How to save all versions of messages in mysql database

It is popular to save all versions of messages when editing (for example, in stackexchange projects), since we can restore old versions. Interestingly, the best way to save all versions.

Method 1. Save all versions in one table and add a column for the order or active version. This will make the table too long.

Method 2. Create an archive table to store older versions.

In both methods, it is interesting how it works with the row identifier, which is the main identifier of the article.

+4
source share
4 answers

The "best" way to keep a history of changes depends on your specific goals / limitations - and you did not mention them.
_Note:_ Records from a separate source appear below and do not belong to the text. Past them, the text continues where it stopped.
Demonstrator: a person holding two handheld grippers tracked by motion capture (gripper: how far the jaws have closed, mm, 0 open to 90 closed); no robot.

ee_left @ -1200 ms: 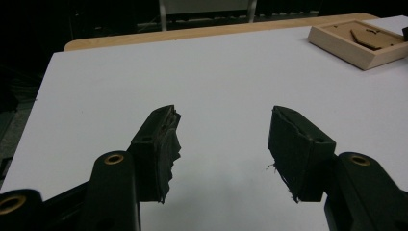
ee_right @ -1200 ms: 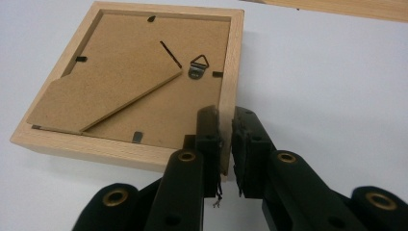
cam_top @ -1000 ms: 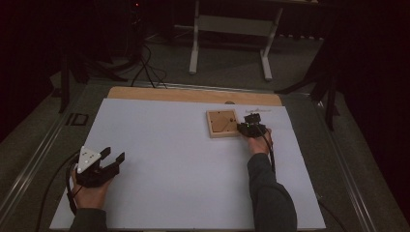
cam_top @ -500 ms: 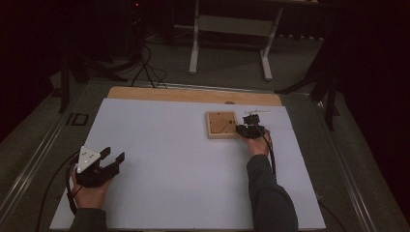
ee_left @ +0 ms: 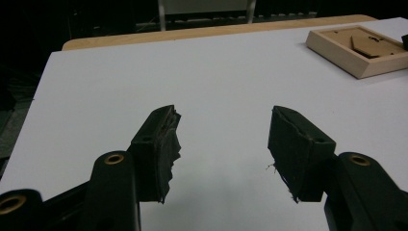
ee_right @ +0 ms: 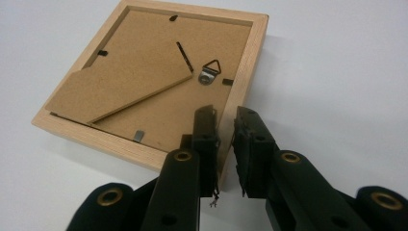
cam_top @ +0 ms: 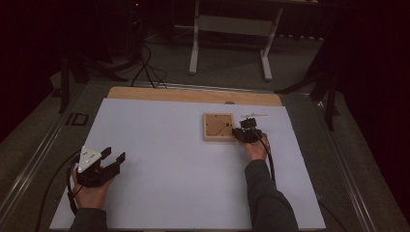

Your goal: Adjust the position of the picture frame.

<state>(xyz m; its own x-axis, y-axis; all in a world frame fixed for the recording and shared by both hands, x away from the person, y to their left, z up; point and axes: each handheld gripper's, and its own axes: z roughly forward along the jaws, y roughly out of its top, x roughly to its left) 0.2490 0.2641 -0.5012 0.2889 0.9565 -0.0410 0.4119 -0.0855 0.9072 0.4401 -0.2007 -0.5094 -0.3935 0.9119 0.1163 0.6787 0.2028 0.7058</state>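
Right claw point(ee_right: 225, 126) gripping frame point(ee_right: 144, 82) edge.
Jaws are closing on the face-down frame's near rail, apparently steadying it; left claw point(ee_left: 223, 144) is idling apart over bare worktop point(cam_top: 169, 145).

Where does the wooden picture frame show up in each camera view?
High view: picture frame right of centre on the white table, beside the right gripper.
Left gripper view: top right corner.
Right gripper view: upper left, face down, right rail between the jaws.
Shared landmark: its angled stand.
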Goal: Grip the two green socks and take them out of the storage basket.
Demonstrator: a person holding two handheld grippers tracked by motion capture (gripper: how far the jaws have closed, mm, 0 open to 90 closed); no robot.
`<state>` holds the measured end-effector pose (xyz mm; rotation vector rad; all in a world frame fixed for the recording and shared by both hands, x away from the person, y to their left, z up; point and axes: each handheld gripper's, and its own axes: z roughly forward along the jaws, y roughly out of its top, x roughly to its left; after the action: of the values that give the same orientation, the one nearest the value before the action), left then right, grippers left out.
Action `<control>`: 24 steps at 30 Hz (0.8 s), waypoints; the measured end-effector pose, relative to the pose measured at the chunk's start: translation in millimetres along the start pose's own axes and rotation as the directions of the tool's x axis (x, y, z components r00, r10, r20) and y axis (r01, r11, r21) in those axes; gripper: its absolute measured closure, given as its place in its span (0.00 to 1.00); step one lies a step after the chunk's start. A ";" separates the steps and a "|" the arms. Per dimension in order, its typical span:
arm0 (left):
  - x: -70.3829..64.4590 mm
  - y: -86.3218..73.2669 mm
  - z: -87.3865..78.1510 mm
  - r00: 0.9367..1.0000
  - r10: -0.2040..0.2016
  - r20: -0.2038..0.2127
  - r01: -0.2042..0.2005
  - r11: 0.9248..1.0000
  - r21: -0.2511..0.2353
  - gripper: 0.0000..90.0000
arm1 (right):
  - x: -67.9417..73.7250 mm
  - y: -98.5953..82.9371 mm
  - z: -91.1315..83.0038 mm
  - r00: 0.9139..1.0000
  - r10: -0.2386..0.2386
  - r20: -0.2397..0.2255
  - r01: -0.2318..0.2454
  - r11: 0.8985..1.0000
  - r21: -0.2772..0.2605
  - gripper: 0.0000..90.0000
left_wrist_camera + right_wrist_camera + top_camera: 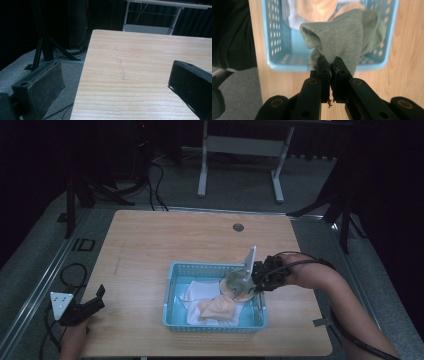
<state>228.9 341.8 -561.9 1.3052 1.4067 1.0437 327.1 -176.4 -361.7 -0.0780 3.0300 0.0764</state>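
A light blue plastic basket (pixel 175 290) sits on the wooden table, holding white (pixel 197 290) and peach cloths (pixel 220 307). My right gripper (pixel 247 282) hovers over the basket's right side, shut on a grey-green sock (pixel 234 282). In the right gripper view the sock (pixel 347 37) hangs bunched from the closed jaws above the basket's rim (pixel 287 66). My left gripper (pixel 97 297) rests at the table's front left corner, open, with nothing between its fingers (pixel 45 85).
The wooden table (pixel 165 240) has a small round grommet (pixel 238 227) near its far edge. A faint scratch line (pixel 119 65) runs across the wood. Beyond the table stand a white desk frame (pixel 240 150) and black tripod legs (pixel 100 190).
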 end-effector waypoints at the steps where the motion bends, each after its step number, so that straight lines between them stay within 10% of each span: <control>1: 0.0 0.0 0.0 1.000 0.000 -0.001 0.000 1.000 0.001 0.00 | 0.8 -5.0 0.7 1.000 0.004 -0.001 -0.004 1.000 0.005 0.96; 24: -0.4 0.1 0.3 1.000 0.004 -0.004 -0.004 1.000 0.009 0.00 | 9.3 -100.5 43.7 0.984 0.179 -0.019 -0.178 0.983 0.044 0.96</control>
<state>229.3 341.4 -561.8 1.3136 1.4132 1.0445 328.0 -274.7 -410.9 0.1980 3.0519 0.0259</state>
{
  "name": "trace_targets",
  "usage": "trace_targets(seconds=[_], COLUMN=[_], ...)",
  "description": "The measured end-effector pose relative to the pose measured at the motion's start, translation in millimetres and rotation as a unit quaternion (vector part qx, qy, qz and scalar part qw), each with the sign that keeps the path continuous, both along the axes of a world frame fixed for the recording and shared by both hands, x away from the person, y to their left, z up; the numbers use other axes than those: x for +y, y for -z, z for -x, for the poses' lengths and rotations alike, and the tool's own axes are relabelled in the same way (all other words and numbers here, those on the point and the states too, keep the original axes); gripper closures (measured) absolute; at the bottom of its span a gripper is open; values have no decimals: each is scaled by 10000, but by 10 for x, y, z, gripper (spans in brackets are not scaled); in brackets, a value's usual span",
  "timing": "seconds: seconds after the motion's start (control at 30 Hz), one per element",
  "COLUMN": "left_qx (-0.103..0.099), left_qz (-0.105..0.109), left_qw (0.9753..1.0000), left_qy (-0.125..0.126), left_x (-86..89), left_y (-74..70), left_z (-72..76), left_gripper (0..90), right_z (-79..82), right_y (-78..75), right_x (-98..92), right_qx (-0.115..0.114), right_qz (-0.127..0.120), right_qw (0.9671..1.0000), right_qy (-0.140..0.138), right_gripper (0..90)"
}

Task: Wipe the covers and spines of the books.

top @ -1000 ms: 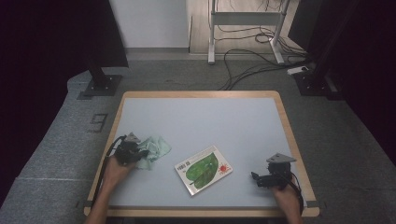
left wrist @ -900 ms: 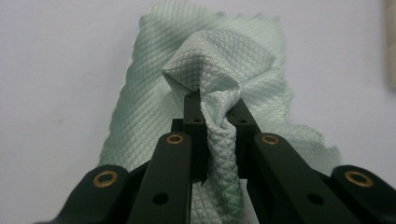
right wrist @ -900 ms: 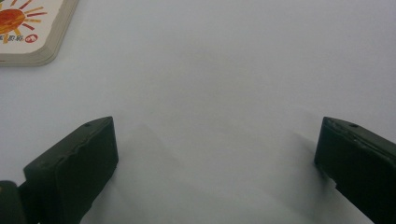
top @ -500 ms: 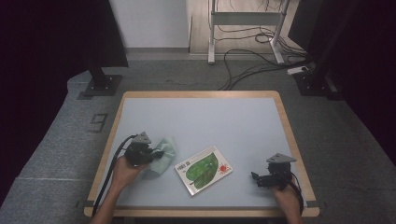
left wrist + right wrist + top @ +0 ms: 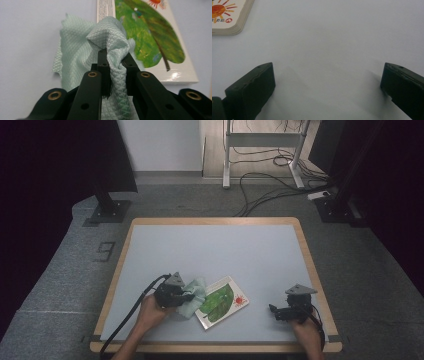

But here are some thoughts on your two suggested methods:

  • create one table for messages and one for message history, for example:

    create table posts ( id int primary key, userid int ); create table posthistory ( postid int, revisionid int, content varchar(1000), foreign key (postid) references posts(id), primary key (postid, revisionid) ); 

(Obviously there will be more columns, foreign keys, etc.) It is simple to implement and easy to understand (and it is easy to allow the DBMS to maintain referential integrity), but, as you mentioned, there posthistory too many lines in the posthistory to search fast enough

Note that postid is the foreign key in posthistory (and PK posts ).

  • Use a denormalized schema where all the latest revisions are in the same table, and previous revisions are in a separate table. This requires more logic from the program side, that is, when add a new version, replace the post with the same id in the post table, and also add this to the revision table .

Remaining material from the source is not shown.